Stomach-brain synchrony reveals a novel, delayed-connectivity resting-state network in humans
Abstract
Resting-state networks offer a unique window into the brain's functional architecture, but their characterization remains limited to instantaneous connectivity thus far. Here, we describe a novel resting-state network based on the delayed connectivity between the brain and the slow electrical rhythm (0.05 Hz) generated in the stomach. The gastric network cuts across classical resting-state networks with partial overlap with autonomic regulation areas. This network is composed of regions with convergent functional properties involved in mapping bodily space through touch, action or vision, as well as mapping external space in bodily coordinates. The network is characterized by a precise temporal sequence of activations within a gastric cycle, beginning with somato-motor cortices and ending with the extrastriate body area and dorsal precuneus. Our results demonstrate that canonical resting-state networks based on instantaneous connectivity represent only one of the possible partitions of the brain into coherent networks based on temporal dynamics.

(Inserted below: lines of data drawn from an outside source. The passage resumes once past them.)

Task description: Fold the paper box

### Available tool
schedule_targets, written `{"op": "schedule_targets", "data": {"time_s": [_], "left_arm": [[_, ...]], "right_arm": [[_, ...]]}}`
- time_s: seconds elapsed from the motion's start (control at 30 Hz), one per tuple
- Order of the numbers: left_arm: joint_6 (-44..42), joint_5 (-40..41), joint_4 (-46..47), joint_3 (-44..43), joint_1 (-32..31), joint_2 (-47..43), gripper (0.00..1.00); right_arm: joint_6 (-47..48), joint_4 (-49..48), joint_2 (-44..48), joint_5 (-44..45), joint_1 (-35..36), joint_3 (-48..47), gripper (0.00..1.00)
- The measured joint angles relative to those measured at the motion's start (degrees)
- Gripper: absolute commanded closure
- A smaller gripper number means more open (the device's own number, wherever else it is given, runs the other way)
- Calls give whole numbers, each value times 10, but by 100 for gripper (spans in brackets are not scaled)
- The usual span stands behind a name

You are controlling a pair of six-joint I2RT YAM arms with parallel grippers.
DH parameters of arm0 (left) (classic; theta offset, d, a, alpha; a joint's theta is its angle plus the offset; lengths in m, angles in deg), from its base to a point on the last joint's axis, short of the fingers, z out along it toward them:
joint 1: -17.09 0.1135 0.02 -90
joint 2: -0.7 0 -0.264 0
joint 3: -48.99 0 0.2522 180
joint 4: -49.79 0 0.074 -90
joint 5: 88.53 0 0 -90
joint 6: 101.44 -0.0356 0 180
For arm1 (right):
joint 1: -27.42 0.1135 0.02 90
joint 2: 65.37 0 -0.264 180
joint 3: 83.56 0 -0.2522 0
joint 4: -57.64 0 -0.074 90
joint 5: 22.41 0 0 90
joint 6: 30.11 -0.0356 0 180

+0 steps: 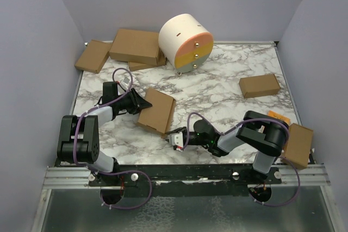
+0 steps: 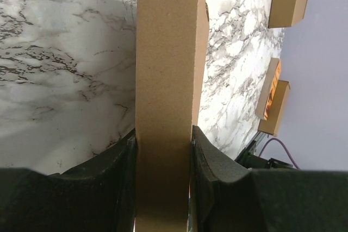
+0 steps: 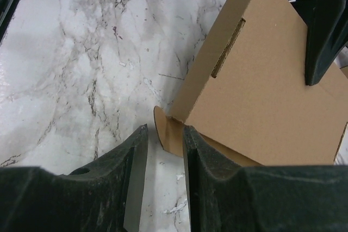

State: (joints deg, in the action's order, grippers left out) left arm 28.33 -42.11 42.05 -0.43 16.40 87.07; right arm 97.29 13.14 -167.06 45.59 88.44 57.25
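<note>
Flat brown cardboard paper box point(image 1: 156, 111): left gripper point(image 2: 163, 139) pinching its edge; right gripper point(image 1: 174, 137), slightly parted, empty, pointing at rounded tab point(image 3: 165, 126) jutting straight toward it.

The paper box point(image 1: 156, 111) is matt brown cardboard, the table point(image 1: 228, 112) smooth veined marble; the right end effector point(image 3: 164, 131) has grainy black fingers point(image 3: 117, 188).

place: robot lab cell | cues: plain walls point(image 1: 32, 36), marble tabletop point(image 1: 217, 101), bolted arms point(image 1: 255, 134)
</note>
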Motion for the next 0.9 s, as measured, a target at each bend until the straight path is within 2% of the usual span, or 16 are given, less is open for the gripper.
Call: {"op": "schedule_targets", "data": {"time_s": [0.63,0.9], "left_arm": [[15,12,10,10,-8,-10,100],[15,12,10,10,-8,-10,100]], "right_arm": [[-1,13,-27,-12,0,-17,80],[-3,14,-33,-15,0,-26,94]]}}
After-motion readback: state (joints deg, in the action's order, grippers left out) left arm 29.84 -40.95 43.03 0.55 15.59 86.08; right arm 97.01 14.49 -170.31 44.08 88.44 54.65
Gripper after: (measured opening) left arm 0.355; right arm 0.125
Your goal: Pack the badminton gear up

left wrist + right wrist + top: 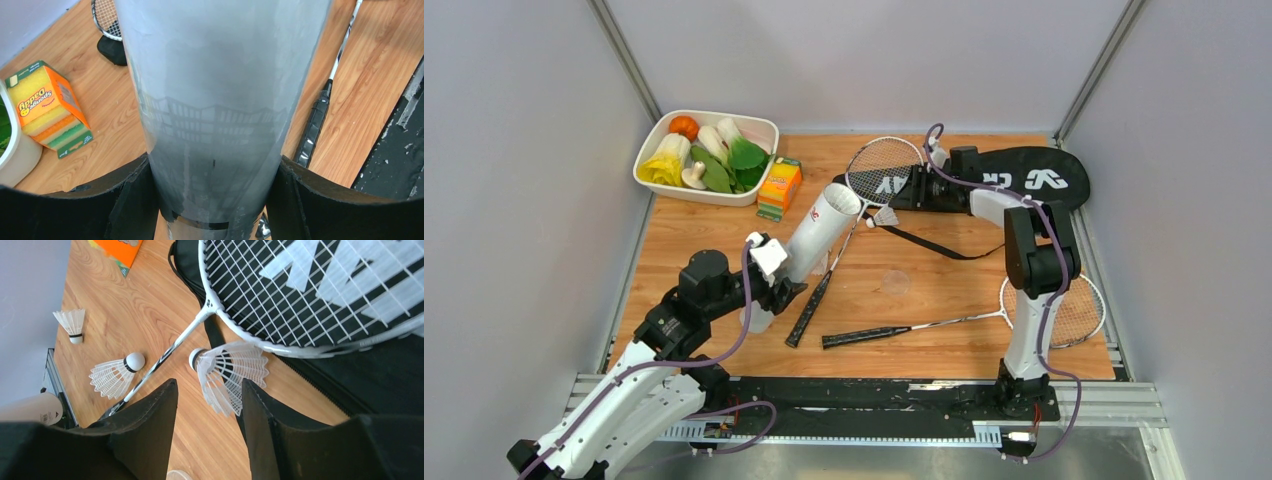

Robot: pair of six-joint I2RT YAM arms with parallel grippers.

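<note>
My left gripper is shut on the lower part of the long white tube, which leans with its open mouth toward the back right. My right gripper hangs open low over the wood. A white shuttlecock lies between its fingertips, its skirt against the right finger. Two more shuttlecocks lie to the left. One racket rests its head on the black bag. The other racket lies near the front right.
A white dish of toy vegetables stands at the back left, with an orange-and-green sponge box beside it. A clear round lid lies mid-table. The bag's strap trails over the wood. Grey walls close in on both sides.
</note>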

Article and author information
Author details
Funding
H2020 European Research Council (670325)
- Catherine Tallon-Baudry
Agence Nationale de la Recherche (ANR-10-LABX-0087 IEC)
- Catherine Tallon-Baudry
DIM cerveau et pensee
- Ignacio Rebollo
Fondation Bettencourt Schueller
- Ignacio Rebollo
Agence Nationale de la Recherche (ANR-10-IDEX-0001-02 PSL*)
- Catherine Tallon-Baudry
The funders had no role in study design, data collection and interpretation, or the decision to submit the work for publication.
Ethics
Human subjects: Participants received provided written informed consent for participation in the experiment. The study was approved by the ethics committee Comité de Protection des Personnes Ile de France III
Copyright
© 2018, Rebollo et al.
This article is distributed under the terms of the Creative Commons Attribution License permitting unrestricted use and redistribution provided that the original author and source are credited.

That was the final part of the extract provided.